Proposal: Preventing dependency confusion attacks with the map file

pf_moore · February 2, 2023, 4:21pm

That they should investigate them, or a free alternative (like devpi, for instance)?

I fail to see why every issue has to be handled in the installer. People have a responsibility to decide for themselves and build a solution out of available components.

This starts to feel like the discussion about wanting one tool that does everything, extended to even include non-workflow things like proxying/filtering indexes…

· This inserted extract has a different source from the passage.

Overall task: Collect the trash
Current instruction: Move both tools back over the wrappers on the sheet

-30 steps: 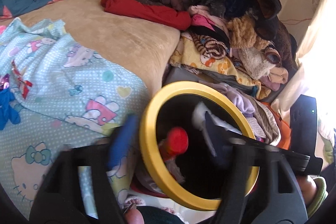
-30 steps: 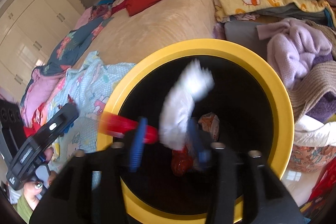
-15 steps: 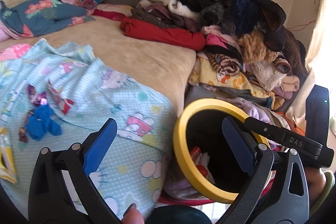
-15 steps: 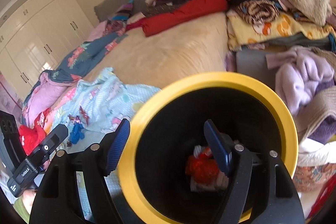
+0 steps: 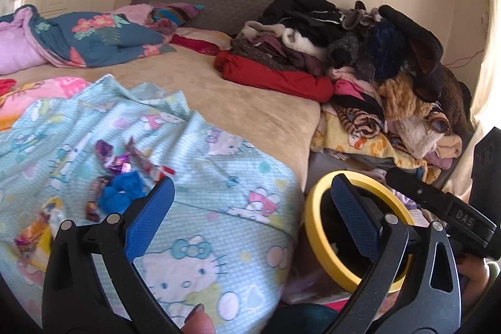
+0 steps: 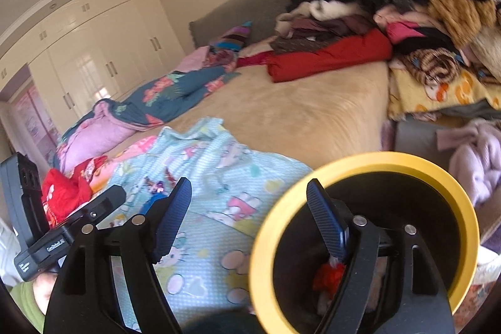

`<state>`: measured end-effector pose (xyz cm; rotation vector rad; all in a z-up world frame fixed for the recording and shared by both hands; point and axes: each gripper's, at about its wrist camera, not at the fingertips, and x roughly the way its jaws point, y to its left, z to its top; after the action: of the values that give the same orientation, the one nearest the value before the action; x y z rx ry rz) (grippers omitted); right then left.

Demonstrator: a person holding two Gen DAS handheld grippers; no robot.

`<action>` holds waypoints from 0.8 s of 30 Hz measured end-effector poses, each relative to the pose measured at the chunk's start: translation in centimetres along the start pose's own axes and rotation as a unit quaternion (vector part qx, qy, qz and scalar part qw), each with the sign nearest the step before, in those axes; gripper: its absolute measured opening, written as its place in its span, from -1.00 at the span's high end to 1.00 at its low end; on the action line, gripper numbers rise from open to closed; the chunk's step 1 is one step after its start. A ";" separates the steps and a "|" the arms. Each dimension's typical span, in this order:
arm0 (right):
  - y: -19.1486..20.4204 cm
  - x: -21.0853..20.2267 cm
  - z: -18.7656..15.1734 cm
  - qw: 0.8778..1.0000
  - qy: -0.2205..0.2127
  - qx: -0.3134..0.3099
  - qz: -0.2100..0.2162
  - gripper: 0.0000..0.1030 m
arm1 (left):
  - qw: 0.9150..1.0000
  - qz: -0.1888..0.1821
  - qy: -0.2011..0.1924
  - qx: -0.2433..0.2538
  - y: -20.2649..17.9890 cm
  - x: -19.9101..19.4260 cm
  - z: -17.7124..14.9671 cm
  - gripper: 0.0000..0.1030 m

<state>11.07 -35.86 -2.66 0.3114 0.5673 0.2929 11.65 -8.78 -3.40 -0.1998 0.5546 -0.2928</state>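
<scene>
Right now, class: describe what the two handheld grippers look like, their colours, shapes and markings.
Both the left gripper and the right gripper are speckled black plastic frames with silver rivets and textured blue pads. The right gripper's body carries white lettering, "DAS".

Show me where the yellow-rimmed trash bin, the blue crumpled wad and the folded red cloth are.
yellow-rimmed trash bin [image 6: 369, 160]: right wrist view, far side of its rim.
blue crumpled wad [image 5: 120, 191]: left wrist view, its middle.
folded red cloth [image 5: 275, 77]: left wrist view, middle of its top.

Bed [image 5: 250, 102] with cartoon sheet [image 5: 219, 208], wrappers [image 5: 125, 161], clothes pile [image 5: 360, 52].
</scene>
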 end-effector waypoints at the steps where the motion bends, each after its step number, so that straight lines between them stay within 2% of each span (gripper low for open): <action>1: 0.4 0.0 0.0 1.000 -0.003 -0.004 0.003 -0.43 | 1.000 0.002 -0.002 -0.001 0.3 -0.2 0.0 -0.79; 11: 4.5 1.5 -0.8 0.998 0.005 -0.054 0.023 -0.44 | 0.999 0.043 -0.023 -0.019 4.6 -2.1 0.8 -0.79; 24: 9.2 4.1 -1.9 0.992 0.040 -0.111 0.048 -0.47 | 0.995 0.078 -0.027 -0.048 9.7 -4.2 0.5 -0.79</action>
<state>11.60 -25.60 -2.78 0.1119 0.5940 0.4599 10.68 1.71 -3.46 -0.2554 0.5286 -0.1077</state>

trishankatdatadog · February 2, 2023, 4:35pm

Paul, I understand your concerns, especially adding complexity to pip^[1], but please see my post about desired properties that any solution should have. I’d be curious to know what you think.

Unfortunately, for better or worse, this is where everyone tends to look at first. ↩︎

pf_moore · February 2, 2023, 6:23pm

My first thought is that you talk about the solution, but what’s the problem? Presumably “dependency confusion attacks”? But I’m not vulnerable to those - because I don’t specify multiple indexes. So you need to be clearer about what the problem is, before stating what properties a solution “must have”.

For example, we’ve seriously considered dropping --extra-index-url and just making pip use a single index. It may not happen (probably won’t, because of compatibility), but it’s “a solution to the problem” and it doesn’t relate at all to your “important properties” because it bypasses them. Any “index proxy” solution is the same, when looked at from a pip perspective.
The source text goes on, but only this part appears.